Há
um estigma que há de caracterizar por muito tempo a Carrie Lam, que ao
aprovar a chamada Lei da Extradição, que torna os habitantes de Hong Cong suscetíveis de serem mandados para a China
Continental a fim de aí serem julgados por acusações que lhes sejam levantadas
pelo poder imperial de Beijing. Desapareceria com isto uma das regras básicas
da cessão pelo Reino Unido de Hong-Kong para a RPC . Vale dizer, o caráter sui-generis de Hong Kong, conforme
determinam os acordos firmados no fim do século entre a China e o antigo poder
imperial da Inglaterra.
Ao abraçar essa regra, que Beijing quer implantar à antiga colônia de
Sua Majestade, a atual governadora Carrie Lam se auto-condenou aos olhos dos
moradores dessa antiga cidade, que abraçada às montanhas, e ligada por metrô submarino
a algumas ilhas ao largo do mar próximo, conforma um círculo que é povoado
tanto pelas naturais do lugar, quanto pelo apego à liberdade que lhes foi
transmitida, por estranho paradoxo, pelo poder colonial britânico, quando este,
na virada do século, dela se despediu com um amplexo que buscava resumir todas
as conquistas, ainda que mofinas, que aquela tão lutadora, quão
trabalhadora, carecia de envolver.
Carrie Lam não trepidou em envolver a própria administração com essa
radical mudança, que como um sangue maldito desfigura a antiga colônia, e torna
seus moradores meros algarismos diante do poder imperial de Xi Jinping. Nas
existências das pessoas, assim como das entidades territoriais, há
estigmas que pela sua gravidade não
podem ser apagados, nem pelo convívio, nem por frascos do olvido, se a guardiã
ignora a gravidade do passo, e que o seu consentimento pode acarretar, uma vez
dita a consigna maldita.
Por isso, manifestantes críticos à influência chinesa em Hong Kong
retornaram a 21 de julho às estreitas ruas dessa cidade, para uma vez mais,
pedir a renúncia da chefe do Executivo local, à própria Carrie Lam, que é tida
como dócil à influência de Beijing.
Dessarte, mais de 430 mil pessoas marcharam pelas ruas da cidade, no
sétimo fim de semana seguido de protesto.

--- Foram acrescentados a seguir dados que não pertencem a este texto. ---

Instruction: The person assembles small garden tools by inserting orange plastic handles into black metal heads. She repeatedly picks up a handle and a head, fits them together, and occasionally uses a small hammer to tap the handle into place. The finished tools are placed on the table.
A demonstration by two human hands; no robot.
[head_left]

Houve confrontos nas ruas e até mesmo dentro do metrô.
O poder imperial de
Beijing recorreu então à violência. À noite, a
polí-cia de choque investiu
contra manifestantes mascarados usando gás lacrimogêneo e balas de
borracha. Mas a força não se restringiu
a essas habituais expressões: um grupo de simpatizantes do governo, também
mascarados, atacou opositores em uma
estação de trem, espancando várias pessoas, inclusive jornalistas que trataram
de transmitir ao vivo o incidente, pois esse tipo colateral de violência é uma
rara expressão (ou desvirtuamento dela) de contrariedade do poder
estabelecido.
É de notar-se que,
como assinalei alhures, a gente de Hong Kong tem amor à liberdade. Note-se, por oportuno, que o projeto de lei
que autorizara extradições para a China continental está agora suspenso! Mas tal não contenta aos renitentes amantes
da liberdade, porque a contestação em Hong Kong está sendo alimentada pela
insidiosa teimosia continental: os líderes dissidentes reaparecem depois na
detenção na China Continental, assim como pela revolta quanto à sistemática
desqualificação dos opositores, assim como pela onda de prisões contra os
líderes do movimento pró-democracia.
Reforça o movimento
de protesto o consenso de que não haverá reivindicações que sejam lançadas ao
monturo do olvido, assim como não é
automática, nem desprovida de sentido, o permanente reclamo da renúncia da
Chefe do Executivo, Carrie Lam, não obstante todo o apoio que lhe preste o
poder de Beijing. Também exigem a anistia para os manifestantes presos.
Ainda neste fim
de semana, a polícia de Hong Kong anunciou que descobriu uma fábrica
improvisada de explosivos de alta potência, junto com panfletos
pró-independência.
Analistas vêem
distante ainda a solução para a crise. Steve Vickers, ex-chefe do
Departamento de Investigações Criminais da polícia de Hong Kong, e que agora
trabalha como consultor, afirmou que a situação vai piorar.
Explicando as
forças por trás do movimento disse: "A polarização dentro da sociedade de
Hong Kong e a grande desconfiança entre os manifestantes e a polícia se estão
aprofundando."
( Fonte: O
Estado de S. Paulo )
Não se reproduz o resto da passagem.